Can writing be taught?
What can our students learn from us that they can’t learn from a book? Is it teaching if we’re just reciting conventions of genre? If we’re pointing out the rules and expectations of form? I like to think that “teaching writing” goes beyond the mechanics of how we put words on the page, and extends to what the process allows for each of us. As a teacher, I tend to think of the world in pedagogical terms, and as a writing teacher specifically, I ask myself, “What are my students learning through writing? What knowledge do they construct by participating in this practice?” Writing does something for each of us, and as a writing teacher, my job is to help my students develop a critical understanding of their own practices in the hopes that they’ll have a healthy, long-term relationship with it. I want my students to leave my classroom and keep writing. I think it’s to everyone’s benefit to have more artists in the world making more art. But I also believe very strongly in art’s ability to help mediate the construction of the self. We come to know ourselves, what we care about, what we’re capable of, by making art. In the words of Maxine Greene, making art enables our students to “identify themselves and choose themselves.” I know these are heavy words for creative writing, but I do truly believe that making art can move our students towards autonomy, towards freedom.

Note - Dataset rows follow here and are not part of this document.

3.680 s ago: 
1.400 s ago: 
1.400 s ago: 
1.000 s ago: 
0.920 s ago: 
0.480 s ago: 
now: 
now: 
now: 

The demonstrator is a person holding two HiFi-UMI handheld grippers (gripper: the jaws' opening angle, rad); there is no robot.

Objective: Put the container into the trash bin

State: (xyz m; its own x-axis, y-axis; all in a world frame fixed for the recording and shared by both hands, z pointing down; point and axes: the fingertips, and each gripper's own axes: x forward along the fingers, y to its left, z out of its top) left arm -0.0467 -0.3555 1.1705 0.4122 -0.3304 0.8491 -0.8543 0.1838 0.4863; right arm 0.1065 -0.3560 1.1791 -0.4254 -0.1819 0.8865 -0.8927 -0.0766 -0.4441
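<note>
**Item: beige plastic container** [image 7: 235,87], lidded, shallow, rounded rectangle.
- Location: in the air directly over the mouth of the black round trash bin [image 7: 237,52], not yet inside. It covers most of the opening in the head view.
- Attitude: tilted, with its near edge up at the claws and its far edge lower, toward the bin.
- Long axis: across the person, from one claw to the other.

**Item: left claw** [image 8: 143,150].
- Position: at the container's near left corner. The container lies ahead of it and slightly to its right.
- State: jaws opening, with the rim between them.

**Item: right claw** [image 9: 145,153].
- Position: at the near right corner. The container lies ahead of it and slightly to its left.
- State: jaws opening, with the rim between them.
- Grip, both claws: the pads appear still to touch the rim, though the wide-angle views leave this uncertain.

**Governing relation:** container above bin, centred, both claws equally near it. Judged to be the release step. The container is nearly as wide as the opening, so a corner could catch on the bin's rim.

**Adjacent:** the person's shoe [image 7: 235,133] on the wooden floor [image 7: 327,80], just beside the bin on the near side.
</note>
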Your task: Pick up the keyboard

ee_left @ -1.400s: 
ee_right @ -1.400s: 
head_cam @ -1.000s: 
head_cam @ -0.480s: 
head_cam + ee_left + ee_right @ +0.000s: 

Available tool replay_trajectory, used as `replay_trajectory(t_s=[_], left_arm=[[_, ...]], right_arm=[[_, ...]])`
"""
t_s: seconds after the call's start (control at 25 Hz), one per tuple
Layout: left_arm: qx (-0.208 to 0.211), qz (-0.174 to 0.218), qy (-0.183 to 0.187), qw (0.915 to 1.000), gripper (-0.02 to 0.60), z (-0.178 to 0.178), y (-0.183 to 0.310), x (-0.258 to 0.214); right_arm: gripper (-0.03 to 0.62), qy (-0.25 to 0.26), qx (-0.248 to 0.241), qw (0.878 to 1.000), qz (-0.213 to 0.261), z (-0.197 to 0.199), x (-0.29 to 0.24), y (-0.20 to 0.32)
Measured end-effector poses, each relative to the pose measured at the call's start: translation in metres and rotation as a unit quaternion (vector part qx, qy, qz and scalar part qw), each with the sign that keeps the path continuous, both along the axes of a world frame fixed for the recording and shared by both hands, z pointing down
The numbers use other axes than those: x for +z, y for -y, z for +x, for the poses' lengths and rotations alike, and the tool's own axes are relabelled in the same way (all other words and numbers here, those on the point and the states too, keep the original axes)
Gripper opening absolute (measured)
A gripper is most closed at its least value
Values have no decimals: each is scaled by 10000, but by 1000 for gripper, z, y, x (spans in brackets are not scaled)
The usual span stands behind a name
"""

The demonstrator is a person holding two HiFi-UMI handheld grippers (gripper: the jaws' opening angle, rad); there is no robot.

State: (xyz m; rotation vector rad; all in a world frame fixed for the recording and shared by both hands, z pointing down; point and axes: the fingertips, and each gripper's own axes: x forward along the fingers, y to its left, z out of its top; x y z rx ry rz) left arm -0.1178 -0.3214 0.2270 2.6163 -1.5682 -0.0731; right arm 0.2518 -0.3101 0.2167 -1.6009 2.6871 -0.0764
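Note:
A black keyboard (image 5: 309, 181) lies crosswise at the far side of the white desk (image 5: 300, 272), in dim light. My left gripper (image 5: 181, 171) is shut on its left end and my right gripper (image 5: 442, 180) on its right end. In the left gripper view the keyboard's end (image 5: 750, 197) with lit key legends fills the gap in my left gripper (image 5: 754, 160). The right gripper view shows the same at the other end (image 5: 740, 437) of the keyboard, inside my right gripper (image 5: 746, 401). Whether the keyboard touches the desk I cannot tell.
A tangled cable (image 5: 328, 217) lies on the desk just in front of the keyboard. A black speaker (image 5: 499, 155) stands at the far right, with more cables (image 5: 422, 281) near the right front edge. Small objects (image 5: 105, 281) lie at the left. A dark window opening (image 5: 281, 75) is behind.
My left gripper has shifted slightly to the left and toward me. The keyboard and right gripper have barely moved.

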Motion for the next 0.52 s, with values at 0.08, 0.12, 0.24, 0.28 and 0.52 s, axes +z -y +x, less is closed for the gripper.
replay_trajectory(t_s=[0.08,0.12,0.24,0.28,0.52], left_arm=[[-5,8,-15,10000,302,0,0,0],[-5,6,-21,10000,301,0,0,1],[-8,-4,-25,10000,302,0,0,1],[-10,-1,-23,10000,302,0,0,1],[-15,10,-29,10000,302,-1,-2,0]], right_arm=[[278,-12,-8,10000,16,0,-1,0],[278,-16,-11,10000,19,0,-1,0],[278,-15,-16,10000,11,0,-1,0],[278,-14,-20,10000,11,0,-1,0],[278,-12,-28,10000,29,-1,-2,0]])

Why did you decide to join AWP?
I don’t need to tell anyone how isolating being a writer can feel. And while this isolation can be good for getting work done, it’s also always been important to me to understand who I share my practice with. I like being a writer because I like writing, but I also like participating in a culture, and I like feeling like I belong someplace. The plurality found within AWP is a testament to how chaotic this practice can be, but also to the ways in which we are always colliding and converging with one another. It’s no fun to just make stuff by yourself. The joy comes in our abilities to connect with one another, enter into dialogue, share our writing and our experiences. I joined AWP because I wanted to keep that dialogue going and because I wanted to keep learning about what it means to be a writer.